# Directions
What follows is a listing; give it again exactly, in its entirety.

####################

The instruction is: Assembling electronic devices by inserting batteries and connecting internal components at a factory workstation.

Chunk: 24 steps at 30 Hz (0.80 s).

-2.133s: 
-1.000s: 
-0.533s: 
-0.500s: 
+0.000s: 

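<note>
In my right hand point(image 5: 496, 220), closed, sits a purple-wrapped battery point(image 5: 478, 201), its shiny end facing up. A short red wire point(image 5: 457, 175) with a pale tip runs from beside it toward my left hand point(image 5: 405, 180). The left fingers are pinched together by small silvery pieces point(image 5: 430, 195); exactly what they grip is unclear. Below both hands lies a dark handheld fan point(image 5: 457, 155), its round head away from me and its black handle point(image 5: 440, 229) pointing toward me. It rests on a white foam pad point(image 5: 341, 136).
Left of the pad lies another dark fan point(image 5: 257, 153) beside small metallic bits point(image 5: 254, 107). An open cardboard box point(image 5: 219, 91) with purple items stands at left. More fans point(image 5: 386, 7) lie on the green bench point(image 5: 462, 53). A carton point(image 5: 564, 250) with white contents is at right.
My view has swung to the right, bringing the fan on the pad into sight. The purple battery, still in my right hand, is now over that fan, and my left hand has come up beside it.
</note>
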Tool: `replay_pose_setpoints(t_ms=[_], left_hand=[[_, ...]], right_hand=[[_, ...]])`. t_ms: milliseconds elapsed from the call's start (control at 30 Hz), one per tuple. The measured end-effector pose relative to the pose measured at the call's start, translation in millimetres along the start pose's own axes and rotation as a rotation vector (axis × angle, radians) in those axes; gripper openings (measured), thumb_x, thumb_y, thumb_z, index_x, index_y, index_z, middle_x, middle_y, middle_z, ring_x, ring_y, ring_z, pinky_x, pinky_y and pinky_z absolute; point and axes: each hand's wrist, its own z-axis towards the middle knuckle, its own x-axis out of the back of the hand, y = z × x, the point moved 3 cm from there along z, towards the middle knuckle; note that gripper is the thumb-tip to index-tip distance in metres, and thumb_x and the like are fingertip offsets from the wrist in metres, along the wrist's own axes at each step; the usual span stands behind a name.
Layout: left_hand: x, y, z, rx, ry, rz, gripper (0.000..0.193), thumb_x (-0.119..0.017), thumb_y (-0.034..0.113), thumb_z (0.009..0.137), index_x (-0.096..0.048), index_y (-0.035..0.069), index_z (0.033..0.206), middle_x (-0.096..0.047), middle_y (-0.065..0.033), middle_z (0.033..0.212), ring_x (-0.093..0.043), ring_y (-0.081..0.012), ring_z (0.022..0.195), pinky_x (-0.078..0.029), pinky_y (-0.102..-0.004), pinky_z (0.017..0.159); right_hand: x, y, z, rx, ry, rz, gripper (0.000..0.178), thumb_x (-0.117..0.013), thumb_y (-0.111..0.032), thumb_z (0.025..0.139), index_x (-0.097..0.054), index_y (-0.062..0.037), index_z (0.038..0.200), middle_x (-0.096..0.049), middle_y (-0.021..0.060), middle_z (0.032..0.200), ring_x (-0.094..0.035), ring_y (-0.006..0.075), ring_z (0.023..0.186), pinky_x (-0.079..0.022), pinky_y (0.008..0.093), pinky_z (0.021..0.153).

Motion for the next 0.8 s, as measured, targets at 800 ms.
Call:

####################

# Written reply
The instruction is: Assembling electronic devices by inserting batteries and connecting internal components at a factory workstation.

Chunk: 24 steps at 30 Hz (0.80 s).

-2.133s: 
-1.000s: 
-0.533s: 
-0.500s: 
+0.000s: 

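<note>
In my right hand point(image 5: 496, 220), closed, sits a purple-wrapped battery point(image 5: 478, 201), its shiny end facing up. A short red wire point(image 5: 457, 175) with a pale tip runs from beside it toward my left hand point(image 5: 405, 180). The left fingers are pinched together by small silvery pieces point(image 5: 430, 195); exactly what they grip is unclear. Below both hands lies a dark handheld fan point(image 5: 457, 155), its round head away from me and its black handle point(image 5: 440, 229) pointing toward me. It rests on a white foam pad point(image 5: 341, 136).
Left of the pad lies another dark fan point(image 5: 257, 153) beside small metallic bits point(image 5: 254, 107). An open cardboard box point(image 5: 219, 91) with purple items stands at left. More fans point(image 5: 386, 7) lie on the green bench point(image 5: 462, 53). A carton point(image 5: 564, 250) with white contents is at right.
My view has swung to the right, bringing the fan on the pad into sight. The purple battery, still in my right hand, is now over that fan, and my left hand has come up beside it.
</note>
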Tool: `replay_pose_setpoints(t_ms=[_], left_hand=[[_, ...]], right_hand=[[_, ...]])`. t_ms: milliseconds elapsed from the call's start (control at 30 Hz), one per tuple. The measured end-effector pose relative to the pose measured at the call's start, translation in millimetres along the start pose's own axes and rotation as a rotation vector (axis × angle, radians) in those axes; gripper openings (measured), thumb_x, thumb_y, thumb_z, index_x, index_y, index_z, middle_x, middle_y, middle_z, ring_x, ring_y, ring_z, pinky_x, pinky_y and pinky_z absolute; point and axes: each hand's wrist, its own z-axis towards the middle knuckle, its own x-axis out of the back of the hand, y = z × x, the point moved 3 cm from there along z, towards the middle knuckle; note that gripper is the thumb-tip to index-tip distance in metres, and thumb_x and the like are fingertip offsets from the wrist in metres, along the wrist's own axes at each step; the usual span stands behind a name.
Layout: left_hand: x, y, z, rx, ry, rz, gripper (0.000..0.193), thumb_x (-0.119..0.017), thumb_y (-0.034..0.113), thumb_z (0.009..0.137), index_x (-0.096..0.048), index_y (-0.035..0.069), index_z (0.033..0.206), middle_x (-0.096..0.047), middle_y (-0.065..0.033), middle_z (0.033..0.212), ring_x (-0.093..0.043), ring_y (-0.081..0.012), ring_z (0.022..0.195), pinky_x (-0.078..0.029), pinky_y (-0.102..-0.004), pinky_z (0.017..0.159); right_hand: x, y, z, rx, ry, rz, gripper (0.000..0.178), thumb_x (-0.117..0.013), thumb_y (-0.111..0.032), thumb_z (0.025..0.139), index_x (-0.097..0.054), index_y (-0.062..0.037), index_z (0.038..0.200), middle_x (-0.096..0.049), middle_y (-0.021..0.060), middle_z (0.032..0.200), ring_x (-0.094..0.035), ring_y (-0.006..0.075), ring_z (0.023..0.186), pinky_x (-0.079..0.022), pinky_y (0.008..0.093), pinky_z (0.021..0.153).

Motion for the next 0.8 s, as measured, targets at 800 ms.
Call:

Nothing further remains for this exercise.